_Goal of the exercise_
Although the data below holds other lines too, output only those from the line with "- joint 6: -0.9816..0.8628" up to and including the line with "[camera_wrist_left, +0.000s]", exactly as they appear.

*** Material for this exercise Section Begins ***

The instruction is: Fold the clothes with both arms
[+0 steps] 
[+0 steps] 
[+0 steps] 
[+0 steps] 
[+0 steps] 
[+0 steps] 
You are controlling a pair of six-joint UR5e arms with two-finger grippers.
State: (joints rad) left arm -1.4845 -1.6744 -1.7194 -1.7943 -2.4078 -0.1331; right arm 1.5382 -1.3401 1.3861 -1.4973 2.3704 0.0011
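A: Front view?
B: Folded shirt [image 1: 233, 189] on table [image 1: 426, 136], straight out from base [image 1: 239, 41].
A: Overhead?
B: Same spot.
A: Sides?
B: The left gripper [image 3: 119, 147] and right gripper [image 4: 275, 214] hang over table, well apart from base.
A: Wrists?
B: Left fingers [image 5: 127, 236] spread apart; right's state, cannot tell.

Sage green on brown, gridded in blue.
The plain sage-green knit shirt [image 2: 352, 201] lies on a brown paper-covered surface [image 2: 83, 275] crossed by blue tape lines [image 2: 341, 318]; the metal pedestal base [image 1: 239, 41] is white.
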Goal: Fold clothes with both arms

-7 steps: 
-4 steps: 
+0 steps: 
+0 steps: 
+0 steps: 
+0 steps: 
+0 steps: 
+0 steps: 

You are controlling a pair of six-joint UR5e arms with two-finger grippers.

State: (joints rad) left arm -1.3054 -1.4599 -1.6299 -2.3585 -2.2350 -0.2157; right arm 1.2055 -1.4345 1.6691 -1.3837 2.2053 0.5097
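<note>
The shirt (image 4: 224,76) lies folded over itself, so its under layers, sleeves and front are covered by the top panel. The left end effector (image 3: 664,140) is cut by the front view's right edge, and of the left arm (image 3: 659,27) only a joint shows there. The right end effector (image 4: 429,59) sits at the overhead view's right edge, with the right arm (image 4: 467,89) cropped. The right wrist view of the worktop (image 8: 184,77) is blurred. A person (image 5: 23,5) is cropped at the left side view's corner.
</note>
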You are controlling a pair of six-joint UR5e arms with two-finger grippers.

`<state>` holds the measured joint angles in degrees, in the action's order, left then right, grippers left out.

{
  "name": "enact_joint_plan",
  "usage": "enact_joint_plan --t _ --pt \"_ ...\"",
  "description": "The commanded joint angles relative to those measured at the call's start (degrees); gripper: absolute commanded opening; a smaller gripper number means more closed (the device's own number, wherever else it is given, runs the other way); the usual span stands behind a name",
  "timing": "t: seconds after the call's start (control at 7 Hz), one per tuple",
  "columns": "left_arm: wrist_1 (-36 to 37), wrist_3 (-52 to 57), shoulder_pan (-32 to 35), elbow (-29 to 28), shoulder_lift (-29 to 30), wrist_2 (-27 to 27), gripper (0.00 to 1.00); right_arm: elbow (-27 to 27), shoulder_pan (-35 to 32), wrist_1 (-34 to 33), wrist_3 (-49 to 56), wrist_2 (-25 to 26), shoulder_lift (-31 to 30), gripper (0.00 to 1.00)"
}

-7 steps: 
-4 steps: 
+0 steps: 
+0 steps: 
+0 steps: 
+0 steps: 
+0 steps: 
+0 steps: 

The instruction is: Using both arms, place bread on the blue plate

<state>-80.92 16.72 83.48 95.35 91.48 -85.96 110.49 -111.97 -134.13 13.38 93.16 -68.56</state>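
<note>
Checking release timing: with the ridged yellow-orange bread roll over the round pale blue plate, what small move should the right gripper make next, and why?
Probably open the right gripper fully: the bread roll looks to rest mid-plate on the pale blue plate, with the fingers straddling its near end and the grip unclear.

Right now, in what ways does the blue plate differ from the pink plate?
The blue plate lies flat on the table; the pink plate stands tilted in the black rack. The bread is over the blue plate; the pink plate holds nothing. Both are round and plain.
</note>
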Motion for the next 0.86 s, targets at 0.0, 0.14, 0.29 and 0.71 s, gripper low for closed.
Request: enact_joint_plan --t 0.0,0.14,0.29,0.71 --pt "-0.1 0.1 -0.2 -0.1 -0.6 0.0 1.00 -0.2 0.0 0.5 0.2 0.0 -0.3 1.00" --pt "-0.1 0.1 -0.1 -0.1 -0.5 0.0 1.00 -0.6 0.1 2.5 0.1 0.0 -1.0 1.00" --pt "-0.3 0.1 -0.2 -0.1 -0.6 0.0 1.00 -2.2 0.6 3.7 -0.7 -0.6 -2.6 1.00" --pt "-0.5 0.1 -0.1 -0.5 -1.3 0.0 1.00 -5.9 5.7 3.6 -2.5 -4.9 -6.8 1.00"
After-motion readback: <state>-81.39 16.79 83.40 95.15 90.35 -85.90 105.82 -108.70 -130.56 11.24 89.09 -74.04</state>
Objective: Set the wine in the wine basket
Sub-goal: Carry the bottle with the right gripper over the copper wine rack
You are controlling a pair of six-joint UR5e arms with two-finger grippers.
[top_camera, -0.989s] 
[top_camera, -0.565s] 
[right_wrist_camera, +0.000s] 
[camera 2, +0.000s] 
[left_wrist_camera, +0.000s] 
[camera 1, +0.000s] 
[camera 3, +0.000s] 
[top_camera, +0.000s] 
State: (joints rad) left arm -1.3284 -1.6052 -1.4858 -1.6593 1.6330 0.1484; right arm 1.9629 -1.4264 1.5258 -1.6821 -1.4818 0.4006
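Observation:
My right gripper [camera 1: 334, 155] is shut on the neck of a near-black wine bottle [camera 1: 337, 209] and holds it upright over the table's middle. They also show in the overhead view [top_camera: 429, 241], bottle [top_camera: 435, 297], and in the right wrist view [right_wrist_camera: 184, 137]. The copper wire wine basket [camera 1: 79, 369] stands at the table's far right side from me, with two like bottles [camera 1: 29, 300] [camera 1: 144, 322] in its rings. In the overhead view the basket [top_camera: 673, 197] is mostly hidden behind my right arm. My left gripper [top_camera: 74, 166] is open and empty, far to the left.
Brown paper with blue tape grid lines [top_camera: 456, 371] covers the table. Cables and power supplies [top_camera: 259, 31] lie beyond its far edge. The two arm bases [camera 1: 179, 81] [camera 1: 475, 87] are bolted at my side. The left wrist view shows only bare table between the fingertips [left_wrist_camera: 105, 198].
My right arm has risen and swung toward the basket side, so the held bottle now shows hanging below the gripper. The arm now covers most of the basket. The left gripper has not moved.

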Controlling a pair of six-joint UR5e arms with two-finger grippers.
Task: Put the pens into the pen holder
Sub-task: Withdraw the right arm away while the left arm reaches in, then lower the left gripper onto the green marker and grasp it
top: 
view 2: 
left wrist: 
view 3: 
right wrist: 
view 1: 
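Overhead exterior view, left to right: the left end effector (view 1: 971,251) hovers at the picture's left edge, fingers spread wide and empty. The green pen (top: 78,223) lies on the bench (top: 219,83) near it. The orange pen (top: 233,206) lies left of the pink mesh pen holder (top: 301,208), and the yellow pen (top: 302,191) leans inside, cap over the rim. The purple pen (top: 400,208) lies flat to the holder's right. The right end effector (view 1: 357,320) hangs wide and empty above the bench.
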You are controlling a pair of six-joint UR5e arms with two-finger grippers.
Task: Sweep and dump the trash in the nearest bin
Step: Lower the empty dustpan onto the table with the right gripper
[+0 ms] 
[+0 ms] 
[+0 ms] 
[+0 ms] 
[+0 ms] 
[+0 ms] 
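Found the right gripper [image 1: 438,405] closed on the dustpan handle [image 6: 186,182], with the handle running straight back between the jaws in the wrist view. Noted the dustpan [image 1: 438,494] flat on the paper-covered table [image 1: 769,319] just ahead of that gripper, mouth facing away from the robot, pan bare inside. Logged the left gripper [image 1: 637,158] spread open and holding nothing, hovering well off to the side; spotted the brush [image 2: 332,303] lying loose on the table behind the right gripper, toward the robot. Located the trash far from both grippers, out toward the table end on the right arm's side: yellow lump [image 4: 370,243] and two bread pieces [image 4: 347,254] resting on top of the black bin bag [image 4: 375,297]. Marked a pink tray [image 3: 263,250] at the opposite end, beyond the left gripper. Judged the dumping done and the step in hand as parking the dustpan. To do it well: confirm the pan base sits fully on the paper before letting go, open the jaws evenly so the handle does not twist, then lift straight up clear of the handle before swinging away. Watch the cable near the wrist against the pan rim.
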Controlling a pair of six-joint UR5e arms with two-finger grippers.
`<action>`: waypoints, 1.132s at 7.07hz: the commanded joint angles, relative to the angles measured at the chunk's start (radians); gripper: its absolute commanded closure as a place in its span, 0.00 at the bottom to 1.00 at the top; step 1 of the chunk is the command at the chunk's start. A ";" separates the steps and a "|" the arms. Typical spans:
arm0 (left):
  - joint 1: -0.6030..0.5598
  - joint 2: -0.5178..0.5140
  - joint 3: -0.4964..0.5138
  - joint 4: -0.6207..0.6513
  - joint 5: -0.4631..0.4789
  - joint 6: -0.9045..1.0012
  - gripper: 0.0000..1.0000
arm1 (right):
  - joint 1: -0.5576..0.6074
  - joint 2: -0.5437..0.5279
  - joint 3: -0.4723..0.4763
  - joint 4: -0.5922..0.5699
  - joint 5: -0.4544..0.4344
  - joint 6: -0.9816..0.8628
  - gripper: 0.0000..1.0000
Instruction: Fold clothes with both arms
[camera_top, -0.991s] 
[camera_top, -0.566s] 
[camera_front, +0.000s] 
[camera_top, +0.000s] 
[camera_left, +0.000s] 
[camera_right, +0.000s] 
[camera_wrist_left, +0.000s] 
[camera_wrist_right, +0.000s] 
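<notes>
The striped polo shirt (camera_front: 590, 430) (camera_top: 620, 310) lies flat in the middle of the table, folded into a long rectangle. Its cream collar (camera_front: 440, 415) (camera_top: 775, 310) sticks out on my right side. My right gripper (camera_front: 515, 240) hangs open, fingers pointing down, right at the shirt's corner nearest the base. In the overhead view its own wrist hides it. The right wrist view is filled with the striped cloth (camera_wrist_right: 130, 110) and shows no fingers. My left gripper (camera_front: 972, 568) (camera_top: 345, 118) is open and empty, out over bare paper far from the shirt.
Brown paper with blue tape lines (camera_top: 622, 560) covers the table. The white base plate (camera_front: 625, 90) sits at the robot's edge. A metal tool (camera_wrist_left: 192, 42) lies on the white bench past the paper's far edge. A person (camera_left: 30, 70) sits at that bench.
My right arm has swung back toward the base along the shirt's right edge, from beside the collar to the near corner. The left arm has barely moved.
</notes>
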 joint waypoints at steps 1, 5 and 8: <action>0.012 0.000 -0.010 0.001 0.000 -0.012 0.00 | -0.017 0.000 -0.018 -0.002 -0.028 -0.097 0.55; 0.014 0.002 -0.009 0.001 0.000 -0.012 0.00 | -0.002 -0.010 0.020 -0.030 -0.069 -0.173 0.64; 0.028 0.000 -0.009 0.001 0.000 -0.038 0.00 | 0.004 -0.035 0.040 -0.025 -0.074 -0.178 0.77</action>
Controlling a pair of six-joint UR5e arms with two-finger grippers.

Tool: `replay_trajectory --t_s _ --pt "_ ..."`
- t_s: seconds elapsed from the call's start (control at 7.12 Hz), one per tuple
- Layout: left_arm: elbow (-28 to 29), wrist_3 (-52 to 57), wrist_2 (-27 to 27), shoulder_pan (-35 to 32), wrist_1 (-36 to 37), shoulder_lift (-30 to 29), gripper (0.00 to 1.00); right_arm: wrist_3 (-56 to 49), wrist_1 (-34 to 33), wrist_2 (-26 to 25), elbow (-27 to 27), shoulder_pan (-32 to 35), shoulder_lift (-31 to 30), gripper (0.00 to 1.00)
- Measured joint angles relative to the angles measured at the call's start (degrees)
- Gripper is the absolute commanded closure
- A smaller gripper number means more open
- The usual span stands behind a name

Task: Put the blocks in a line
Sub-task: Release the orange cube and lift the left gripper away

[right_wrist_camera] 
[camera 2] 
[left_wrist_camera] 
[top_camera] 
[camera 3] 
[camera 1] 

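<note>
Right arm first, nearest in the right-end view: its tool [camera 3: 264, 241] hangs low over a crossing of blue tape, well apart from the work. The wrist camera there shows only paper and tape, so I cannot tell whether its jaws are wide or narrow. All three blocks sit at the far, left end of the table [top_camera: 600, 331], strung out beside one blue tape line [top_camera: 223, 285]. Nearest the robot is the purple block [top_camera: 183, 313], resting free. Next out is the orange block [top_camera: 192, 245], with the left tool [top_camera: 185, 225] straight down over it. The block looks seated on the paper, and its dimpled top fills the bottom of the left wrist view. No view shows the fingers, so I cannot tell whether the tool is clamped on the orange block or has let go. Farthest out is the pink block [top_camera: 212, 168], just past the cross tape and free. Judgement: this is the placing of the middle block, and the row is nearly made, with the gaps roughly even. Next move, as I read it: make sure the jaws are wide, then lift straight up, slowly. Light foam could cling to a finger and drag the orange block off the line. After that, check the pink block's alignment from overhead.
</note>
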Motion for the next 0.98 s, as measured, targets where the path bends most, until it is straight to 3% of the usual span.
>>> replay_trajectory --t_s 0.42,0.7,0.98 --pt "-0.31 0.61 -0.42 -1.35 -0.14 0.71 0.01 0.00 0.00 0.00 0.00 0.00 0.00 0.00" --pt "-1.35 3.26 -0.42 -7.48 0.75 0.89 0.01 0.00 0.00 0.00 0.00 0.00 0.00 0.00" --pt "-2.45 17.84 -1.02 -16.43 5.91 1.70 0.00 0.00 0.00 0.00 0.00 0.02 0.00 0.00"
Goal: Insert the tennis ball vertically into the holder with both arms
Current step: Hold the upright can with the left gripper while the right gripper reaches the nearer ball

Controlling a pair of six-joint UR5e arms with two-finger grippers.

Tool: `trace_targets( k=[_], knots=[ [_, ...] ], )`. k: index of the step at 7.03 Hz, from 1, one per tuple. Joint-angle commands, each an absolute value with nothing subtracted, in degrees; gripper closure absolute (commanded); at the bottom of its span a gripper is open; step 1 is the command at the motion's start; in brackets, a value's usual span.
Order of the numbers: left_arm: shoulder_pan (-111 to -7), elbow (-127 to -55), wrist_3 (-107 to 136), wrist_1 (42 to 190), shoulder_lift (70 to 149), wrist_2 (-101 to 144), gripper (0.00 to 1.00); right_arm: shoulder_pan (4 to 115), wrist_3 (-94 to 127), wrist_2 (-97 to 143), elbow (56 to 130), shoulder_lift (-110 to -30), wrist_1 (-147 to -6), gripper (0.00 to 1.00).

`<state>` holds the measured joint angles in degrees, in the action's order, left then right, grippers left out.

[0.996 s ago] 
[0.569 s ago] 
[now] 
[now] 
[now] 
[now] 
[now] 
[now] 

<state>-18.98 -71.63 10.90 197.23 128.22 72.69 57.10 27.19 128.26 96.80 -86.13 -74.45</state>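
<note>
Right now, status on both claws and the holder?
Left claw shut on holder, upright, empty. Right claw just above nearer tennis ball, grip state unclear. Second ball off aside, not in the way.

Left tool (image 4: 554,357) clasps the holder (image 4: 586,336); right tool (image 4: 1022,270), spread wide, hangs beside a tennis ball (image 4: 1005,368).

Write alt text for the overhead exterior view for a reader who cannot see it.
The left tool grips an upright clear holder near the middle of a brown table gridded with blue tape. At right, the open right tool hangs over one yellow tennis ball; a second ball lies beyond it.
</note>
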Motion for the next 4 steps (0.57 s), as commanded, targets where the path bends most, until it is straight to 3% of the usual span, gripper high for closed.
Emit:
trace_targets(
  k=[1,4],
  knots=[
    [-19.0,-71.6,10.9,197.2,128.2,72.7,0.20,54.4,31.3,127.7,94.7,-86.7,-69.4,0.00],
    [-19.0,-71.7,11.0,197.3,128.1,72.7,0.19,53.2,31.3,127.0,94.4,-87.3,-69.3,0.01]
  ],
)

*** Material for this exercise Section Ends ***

_Solution to this exercise_
  - joint 6: -0.9816..0.8628
  - gripper: 0.0000..1.0000
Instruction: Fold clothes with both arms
[camera_top, -0.991s] 
[camera_top, -0.566s] 
[camera_front, +0.000s] 
[camera_top, +0.000s] 
[camera_left, +0.000s] 
[camera_right, +0.000s] 
[camera_wrist_left, +0.000s] 

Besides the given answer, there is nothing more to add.